Diese mögliche Rückkehr ist unter den Veteranen auf dem Festgelände in Berlin ein großes Thema. “Eigentlich war ich lange Gegner des Wehrdienstes”, sagt Günter Merkel. “Doch nach dem russischen Überfall auf die Ukraine hat bei mir ein Umdenken eingesetzt.” Der 66-Jährige, der selbst Wehrdienst geleistet hat, befürwortet eine allgemeine Dienstpflicht.

Mitunter werden auch deshalb große Geschütze aufgefahren – weil es um “die Annäherung zwischen der Bevölkerung und den Veteraninnen und Veteranen” geht, wie es auf dem Internetauftritt des Veteranentags heißt. Und, unausgesprochen, um eine Annäherung zwischen der Bevölkerung und der Bundeswehr. Die Armee und der Beruf des Soldaten soll zwischen Musik und Imbissständen attraktiv beworben werden, so der Eindruck auf der Berliner Großveranstaltung.
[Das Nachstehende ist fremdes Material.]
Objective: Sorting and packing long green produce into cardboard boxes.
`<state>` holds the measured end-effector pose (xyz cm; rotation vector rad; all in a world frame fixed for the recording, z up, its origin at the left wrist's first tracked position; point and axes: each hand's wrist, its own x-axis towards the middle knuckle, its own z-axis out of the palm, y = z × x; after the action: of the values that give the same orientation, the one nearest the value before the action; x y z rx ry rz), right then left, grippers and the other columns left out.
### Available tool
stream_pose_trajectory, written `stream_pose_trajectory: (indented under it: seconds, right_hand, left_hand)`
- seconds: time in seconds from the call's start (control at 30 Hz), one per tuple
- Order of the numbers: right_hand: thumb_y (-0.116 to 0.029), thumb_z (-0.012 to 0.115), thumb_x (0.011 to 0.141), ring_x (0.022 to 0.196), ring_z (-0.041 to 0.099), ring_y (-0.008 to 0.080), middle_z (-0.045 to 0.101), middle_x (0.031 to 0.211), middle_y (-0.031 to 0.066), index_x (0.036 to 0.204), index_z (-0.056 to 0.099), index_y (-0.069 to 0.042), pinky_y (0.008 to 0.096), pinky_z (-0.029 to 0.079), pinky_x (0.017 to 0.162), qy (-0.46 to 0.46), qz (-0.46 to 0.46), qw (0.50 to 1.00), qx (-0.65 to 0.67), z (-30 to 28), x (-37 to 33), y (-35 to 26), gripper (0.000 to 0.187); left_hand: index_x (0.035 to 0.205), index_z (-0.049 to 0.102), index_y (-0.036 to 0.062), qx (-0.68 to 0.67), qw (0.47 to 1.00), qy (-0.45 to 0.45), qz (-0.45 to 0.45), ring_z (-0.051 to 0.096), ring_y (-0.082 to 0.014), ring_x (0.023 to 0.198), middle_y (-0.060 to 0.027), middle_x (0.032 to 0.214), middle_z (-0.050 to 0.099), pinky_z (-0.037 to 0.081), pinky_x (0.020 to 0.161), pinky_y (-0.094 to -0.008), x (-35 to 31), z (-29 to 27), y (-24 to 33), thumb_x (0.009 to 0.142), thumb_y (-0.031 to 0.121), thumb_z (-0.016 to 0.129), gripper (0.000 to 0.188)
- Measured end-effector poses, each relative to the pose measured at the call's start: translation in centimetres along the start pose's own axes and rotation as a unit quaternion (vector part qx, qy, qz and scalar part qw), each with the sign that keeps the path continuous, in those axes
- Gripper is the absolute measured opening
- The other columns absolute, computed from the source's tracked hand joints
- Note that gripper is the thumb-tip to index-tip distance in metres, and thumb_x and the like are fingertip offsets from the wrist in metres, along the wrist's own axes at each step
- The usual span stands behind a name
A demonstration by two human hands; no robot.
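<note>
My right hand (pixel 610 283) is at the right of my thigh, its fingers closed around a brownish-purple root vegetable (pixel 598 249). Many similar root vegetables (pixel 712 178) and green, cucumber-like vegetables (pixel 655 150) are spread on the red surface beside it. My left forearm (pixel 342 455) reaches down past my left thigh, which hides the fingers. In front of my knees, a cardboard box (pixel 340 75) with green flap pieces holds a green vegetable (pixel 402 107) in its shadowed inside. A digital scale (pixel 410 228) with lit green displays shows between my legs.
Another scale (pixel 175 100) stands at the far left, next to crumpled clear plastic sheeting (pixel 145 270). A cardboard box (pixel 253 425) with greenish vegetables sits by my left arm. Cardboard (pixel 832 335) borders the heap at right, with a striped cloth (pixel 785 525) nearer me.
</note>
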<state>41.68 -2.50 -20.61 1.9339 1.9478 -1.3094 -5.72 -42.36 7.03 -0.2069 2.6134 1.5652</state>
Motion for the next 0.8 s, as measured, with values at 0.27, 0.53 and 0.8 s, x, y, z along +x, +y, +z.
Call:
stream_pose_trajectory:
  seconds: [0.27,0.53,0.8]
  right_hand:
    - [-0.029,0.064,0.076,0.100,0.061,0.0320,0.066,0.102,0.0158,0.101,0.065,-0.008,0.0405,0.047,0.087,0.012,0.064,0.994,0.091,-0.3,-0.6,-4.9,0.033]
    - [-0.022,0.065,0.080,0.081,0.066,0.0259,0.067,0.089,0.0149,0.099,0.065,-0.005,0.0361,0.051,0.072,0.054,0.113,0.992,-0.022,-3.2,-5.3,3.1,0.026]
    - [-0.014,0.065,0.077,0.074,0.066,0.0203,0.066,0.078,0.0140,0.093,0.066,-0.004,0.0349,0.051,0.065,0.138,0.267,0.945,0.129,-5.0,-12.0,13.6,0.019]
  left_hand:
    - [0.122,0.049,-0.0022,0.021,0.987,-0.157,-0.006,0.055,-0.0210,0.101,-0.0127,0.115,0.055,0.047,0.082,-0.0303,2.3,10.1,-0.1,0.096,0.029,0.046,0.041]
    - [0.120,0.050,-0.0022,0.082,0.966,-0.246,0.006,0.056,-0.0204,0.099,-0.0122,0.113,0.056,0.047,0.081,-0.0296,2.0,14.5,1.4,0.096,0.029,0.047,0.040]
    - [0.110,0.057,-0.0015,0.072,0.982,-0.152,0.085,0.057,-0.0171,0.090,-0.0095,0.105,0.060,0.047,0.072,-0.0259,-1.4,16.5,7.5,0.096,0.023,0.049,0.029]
Der katholische Militärbischof Franz-Josef Overbeck blickte im Interview der Katholischen Nachrichten-Agentur (KNA) positiv auf den Veteranentag: Soldatinnen und Soldaten übten als Staatsbürger in Uniform ihren Dienst in der Mitte der Gesellschaft aus: “Und genau in der Mitte unserer Gesellschaft muss es ein tiefes Bewusstsein für die Bedeutung einer solchen Kultur der Wertschätzung und des Gedenkens geben.” Das sei auch “die richtige Antwort auf Vereinnahmungs- oder Verunglimpfungsversuche durch die politischen Ränder”.

Im Spannungsfeld zwischen der Forderung nach mehr Kriegstüchtigkeit auf der einen und mehr Friedenspolitik auf der anderen Seite gehören laut Overbeck beide Perspektiven zusammen: “Eine demokratische Gesellschaft muss wehrhaft sein, um die eigene Freiheit schützen zu können.” Doch “natürlich darf erhöhte Wehrhaftigkeit niemals mit dem Verlust der eigenen Werte einhergehen.” Hier könne der Veteranentag einen Beitrag leisten: Die Veteraninnen und Veteranen könnten für einen moralischen Kompass einstehen.

Für die frühere Ratsvorsitzende der Evangelischen Kirche in Deutschland, Margot Käßmann, passt der Veteranentag hingegen “ins Bild der schleichenden Militarisierung”. Im “Tagesspiegel” mahnte sie: “Eine Gesellschaft muss nicht kriegstüchtig sein, sondern sollte friedensfähig werden.”